• **Problem to work on**
Reproduce the full listing as it stands. Images do not belong in the copy.

• **Provided material**
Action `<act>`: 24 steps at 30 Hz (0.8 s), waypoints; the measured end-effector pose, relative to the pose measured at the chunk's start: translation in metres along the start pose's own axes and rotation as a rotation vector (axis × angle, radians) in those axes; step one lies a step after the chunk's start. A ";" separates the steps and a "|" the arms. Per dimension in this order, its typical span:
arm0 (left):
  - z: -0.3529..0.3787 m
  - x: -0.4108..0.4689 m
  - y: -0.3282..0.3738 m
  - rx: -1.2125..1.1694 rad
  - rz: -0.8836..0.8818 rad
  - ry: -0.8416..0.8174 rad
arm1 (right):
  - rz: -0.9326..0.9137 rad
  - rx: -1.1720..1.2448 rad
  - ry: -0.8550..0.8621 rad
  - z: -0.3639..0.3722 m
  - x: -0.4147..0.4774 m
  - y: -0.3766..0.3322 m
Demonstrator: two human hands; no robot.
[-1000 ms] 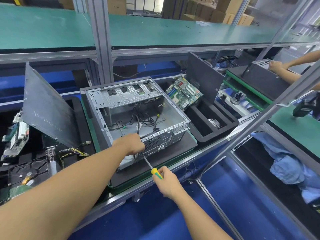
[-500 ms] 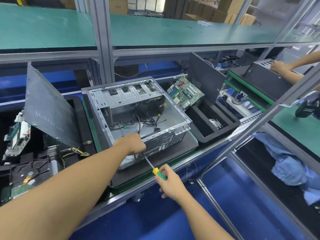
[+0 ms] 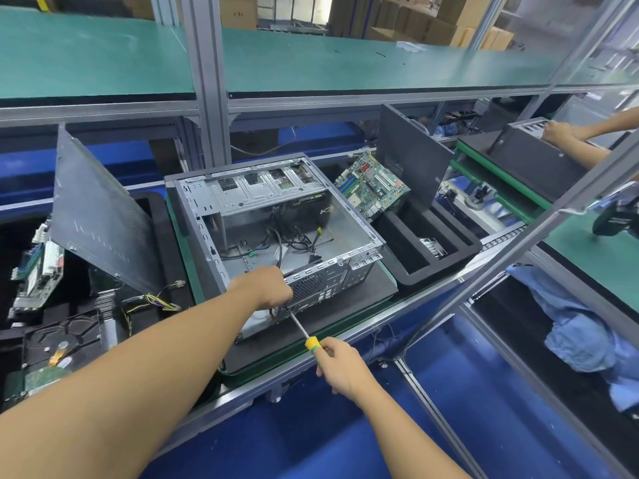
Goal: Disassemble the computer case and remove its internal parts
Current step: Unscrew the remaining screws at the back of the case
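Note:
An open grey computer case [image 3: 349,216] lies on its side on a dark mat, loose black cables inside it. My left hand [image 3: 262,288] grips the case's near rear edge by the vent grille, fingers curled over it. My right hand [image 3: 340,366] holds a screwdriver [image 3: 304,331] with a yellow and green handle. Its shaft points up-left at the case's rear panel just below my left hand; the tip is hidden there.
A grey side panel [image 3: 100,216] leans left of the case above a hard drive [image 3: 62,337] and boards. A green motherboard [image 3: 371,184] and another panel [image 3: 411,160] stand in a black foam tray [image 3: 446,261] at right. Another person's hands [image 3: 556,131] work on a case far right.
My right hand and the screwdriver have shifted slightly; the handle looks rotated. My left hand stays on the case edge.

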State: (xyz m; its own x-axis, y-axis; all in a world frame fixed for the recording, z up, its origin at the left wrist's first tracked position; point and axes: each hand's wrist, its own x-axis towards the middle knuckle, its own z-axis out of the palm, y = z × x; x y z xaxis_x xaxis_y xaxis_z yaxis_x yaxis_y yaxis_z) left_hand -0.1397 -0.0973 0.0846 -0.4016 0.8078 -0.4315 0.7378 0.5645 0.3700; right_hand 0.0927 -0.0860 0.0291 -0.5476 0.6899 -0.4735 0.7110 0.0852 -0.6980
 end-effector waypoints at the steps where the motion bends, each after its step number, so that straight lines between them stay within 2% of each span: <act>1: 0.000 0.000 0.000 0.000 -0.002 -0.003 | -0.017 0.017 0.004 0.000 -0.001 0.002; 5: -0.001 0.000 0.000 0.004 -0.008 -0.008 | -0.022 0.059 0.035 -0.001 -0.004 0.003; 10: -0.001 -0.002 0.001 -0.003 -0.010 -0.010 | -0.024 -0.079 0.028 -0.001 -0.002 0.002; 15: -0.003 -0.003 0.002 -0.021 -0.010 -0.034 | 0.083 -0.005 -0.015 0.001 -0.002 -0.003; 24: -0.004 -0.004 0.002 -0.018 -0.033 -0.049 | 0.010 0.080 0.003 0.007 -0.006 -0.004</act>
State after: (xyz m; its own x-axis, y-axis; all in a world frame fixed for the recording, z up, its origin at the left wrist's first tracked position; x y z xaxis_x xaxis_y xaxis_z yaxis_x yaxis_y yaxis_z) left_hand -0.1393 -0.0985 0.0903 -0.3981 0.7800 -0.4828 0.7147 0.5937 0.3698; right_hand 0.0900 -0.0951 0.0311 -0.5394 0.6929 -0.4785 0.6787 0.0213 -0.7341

• **Task result**
Action `<act>`: 24 steps at 30 Hz (0.8 s), waypoints; the measured end-effector pose, relative to the pose measured at the chunk's start: translation in metres along the start pose's own axes and rotation as a rotation vector (axis × angle, radians) in those axes; step one lies a step after the chunk's start. A ";" separates the steps and a "|" the arms. Per dimension in this order, its typical span:
arm0 (left):
  - z: -0.3529..0.3787 m
  - x: -0.4108..0.4689 m
  - y: -0.3282..0.3738 m
  - rx: -1.2125..1.1694 rad
  - rz: -0.8836..0.8818 rad
  - ry: -0.8416..0.8174 rad
arm1 (right):
  - rz: -0.9326..0.9137 rad
  - rx: -1.1720..1.2448 rad
  - ry: -0.8550..0.8621 rad
  - z: -0.3639..0.3722 m
  - x: -0.4147..0.4774 m
  - y: -0.3766..0.3322 m
Demonstrator: two human hands; no robot.
[-1000 ms] 
[-500 ms] 
[+0 ms] 
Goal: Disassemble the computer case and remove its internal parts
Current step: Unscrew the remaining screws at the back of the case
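Note:
An open grey computer case [image 3: 349,216] lies on its side on a dark mat, loose black cables inside it. My left hand [image 3: 262,288] grips the case's near rear edge by the vent grille, fingers curled over it. My right hand [image 3: 340,366] holds a screwdriver [image 3: 304,331] with a yellow and green handle. Its shaft points up-left at the case's rear panel just below my left hand; the tip is hidden there.
A grey side panel [image 3: 100,216] leans left of the case above a hard drive [image 3: 62,337] and boards. A green motherboard [image 3: 371,184] and another panel [image 3: 411,160] stand in a black foam tray [image 3: 446,261] at right. Another person's hands [image 3: 556,131] work on a case far right.
My right hand and the screwdriver have shifted slightly; the handle looks rotated. My left hand stays on the case edge.
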
State: (xyz m; its own x-axis, y-axis; all in a world frame fixed for the recording, z up, its origin at the left wrist's first tracked position; point and axes: each hand's wrist, its own x-axis towards the middle knuckle, its own z-axis out of the palm, y = z × x; x y z xaxis_x xaxis_y xaxis_z yaxis_x yaxis_y yaxis_z) left_hand -0.1397 -0.0973 0.0846 -0.4016 0.8078 -0.4315 0.7378 0.5645 0.3700; right_hand 0.0927 -0.0860 0.0291 -0.5476 0.6899 -0.4735 0.7110 0.0852 -0.6980
 end-effector waypoints at the steps where the motion bends, each after its step number, so that straight lines between them stay within 2% of each span: <act>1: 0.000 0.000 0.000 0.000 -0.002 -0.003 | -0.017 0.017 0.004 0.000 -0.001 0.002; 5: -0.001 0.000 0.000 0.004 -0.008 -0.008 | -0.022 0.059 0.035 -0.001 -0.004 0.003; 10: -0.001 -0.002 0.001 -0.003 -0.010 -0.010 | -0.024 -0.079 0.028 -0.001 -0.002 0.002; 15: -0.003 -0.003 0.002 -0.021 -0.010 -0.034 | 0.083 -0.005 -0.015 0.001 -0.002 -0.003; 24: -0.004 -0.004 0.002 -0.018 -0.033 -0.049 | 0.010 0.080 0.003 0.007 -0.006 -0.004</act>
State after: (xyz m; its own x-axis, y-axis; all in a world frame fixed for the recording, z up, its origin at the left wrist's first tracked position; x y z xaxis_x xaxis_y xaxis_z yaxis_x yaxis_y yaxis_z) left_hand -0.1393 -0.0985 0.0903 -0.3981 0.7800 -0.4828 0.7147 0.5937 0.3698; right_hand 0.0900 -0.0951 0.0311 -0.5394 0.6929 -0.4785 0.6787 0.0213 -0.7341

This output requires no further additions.